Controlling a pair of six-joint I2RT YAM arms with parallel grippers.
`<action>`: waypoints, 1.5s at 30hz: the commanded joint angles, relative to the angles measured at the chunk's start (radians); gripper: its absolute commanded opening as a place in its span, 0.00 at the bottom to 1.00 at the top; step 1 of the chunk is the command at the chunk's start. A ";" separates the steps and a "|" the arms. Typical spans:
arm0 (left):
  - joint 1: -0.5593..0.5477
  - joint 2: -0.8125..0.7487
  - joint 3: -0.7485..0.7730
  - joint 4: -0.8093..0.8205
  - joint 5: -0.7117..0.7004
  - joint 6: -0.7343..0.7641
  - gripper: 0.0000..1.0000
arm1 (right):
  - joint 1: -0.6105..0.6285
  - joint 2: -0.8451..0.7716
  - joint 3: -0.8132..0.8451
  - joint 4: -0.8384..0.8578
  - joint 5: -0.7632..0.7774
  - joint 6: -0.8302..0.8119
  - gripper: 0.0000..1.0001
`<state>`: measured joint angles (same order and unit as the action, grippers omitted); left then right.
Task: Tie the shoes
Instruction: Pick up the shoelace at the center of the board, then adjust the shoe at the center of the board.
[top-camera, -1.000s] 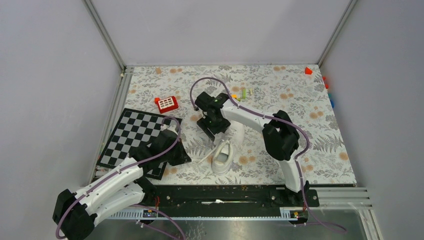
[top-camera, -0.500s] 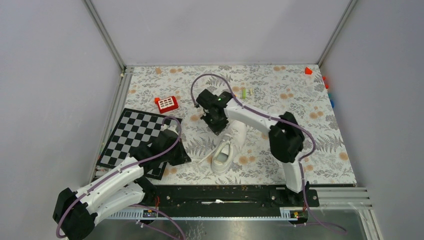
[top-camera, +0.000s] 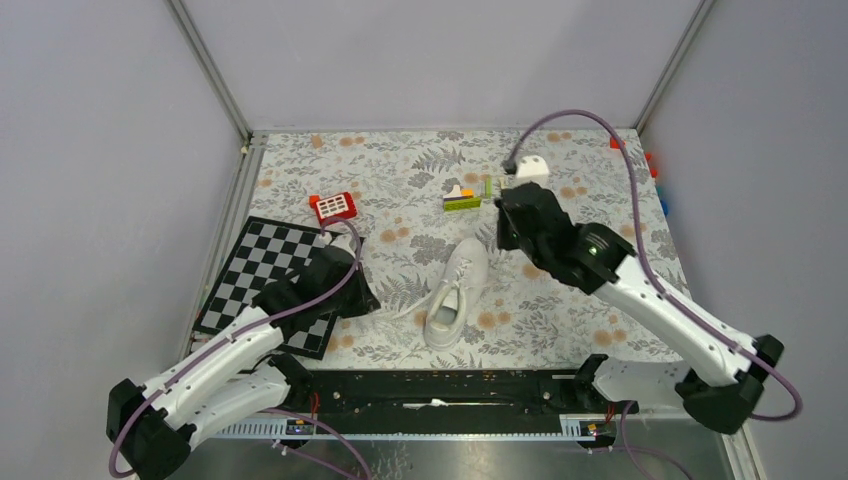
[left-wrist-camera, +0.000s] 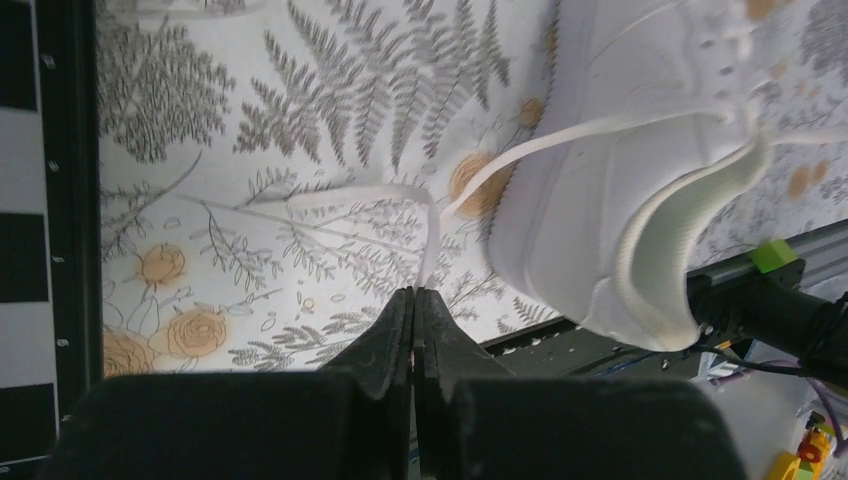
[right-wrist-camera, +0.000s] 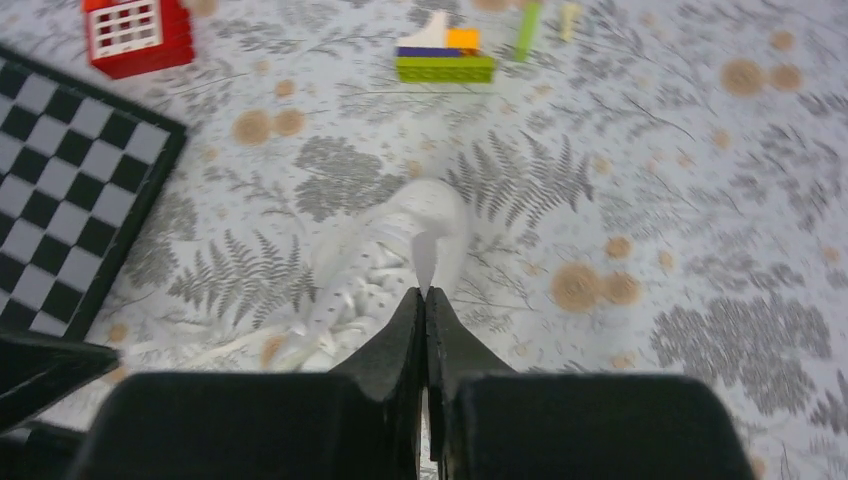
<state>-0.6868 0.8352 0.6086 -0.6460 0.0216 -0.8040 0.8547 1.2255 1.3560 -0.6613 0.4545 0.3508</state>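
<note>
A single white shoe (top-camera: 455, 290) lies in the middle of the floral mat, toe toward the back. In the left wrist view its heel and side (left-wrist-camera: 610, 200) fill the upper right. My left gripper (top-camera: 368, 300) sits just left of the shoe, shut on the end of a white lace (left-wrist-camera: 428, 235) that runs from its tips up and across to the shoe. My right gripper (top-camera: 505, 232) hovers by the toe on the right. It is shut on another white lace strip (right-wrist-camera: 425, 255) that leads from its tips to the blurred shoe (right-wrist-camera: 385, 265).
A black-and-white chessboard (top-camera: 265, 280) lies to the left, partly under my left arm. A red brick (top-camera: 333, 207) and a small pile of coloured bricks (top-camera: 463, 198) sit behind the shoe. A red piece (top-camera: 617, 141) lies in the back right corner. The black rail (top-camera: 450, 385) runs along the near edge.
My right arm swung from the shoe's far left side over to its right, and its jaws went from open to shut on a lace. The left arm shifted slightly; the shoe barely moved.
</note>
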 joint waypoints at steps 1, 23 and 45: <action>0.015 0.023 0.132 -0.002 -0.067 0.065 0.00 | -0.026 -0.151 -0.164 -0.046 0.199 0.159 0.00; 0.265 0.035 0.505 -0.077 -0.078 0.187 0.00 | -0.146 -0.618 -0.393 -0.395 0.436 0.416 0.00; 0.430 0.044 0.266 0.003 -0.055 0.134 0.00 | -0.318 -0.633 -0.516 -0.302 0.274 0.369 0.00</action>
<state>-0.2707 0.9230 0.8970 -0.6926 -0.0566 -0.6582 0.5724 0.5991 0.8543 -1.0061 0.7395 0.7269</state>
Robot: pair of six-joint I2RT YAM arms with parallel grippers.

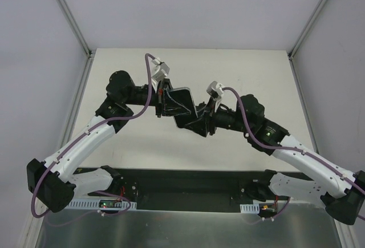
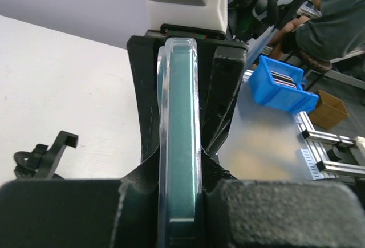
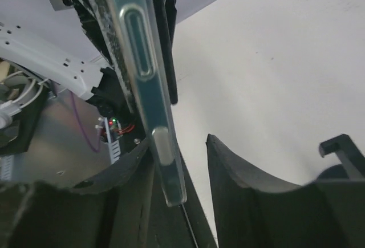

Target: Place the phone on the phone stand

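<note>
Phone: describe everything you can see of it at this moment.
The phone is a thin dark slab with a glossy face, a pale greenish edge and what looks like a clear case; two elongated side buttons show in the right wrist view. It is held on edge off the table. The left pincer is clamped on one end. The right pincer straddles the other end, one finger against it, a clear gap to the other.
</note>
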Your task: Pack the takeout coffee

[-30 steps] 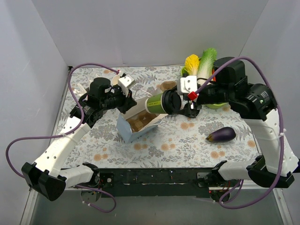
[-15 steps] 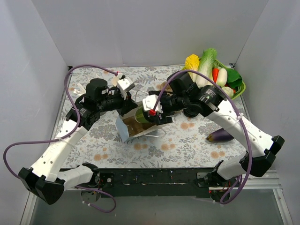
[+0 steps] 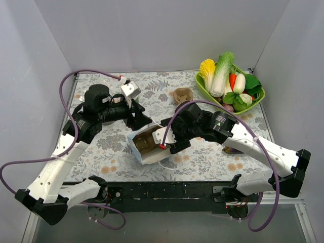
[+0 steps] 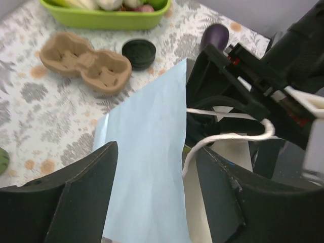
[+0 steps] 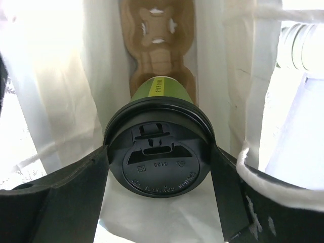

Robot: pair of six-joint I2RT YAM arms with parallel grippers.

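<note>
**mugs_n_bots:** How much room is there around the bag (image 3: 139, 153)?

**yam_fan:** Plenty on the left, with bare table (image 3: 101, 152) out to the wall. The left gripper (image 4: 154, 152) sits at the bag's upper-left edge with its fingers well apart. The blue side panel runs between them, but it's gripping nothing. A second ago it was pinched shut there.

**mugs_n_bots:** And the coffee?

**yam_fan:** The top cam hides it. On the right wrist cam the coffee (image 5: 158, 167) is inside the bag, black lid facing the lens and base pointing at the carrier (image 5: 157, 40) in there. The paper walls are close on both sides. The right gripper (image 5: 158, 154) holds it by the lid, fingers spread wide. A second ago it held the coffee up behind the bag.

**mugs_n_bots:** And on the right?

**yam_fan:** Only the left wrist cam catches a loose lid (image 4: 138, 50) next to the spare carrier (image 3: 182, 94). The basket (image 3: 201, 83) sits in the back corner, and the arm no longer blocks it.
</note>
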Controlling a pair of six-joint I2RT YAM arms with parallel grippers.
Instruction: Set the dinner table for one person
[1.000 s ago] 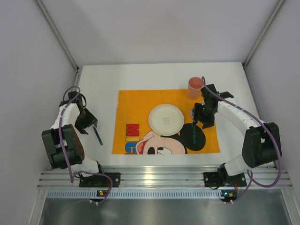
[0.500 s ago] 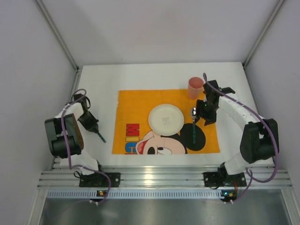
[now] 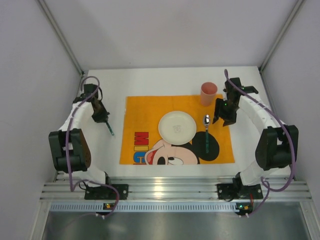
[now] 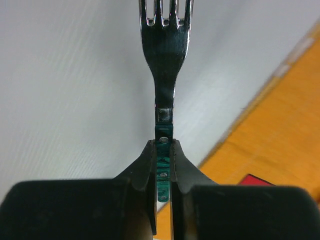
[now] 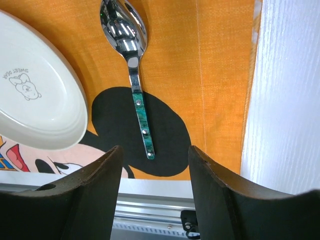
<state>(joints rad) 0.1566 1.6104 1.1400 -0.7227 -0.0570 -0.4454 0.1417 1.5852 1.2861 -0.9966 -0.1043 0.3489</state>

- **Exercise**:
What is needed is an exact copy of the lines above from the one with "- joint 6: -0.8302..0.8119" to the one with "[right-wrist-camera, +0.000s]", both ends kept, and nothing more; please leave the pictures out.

- **Response below**:
  - joint 6: -0.8302..0.8119
  - gripper: 0.0000..1.0001
`<state>`: measured joint angles (same order and unit as the action, grippers omitted); left then right.
Task: Tie the shoes
Instruction: Pick up the shoelace at the center of the board, then adjust the shoe at the center of the board.
[top-camera, -1.000s] 
[top-camera, -0.500s] 
[top-camera, +0.000s] 
[left-wrist-camera, +0.000s] 
[right-wrist-camera, +0.000s] 

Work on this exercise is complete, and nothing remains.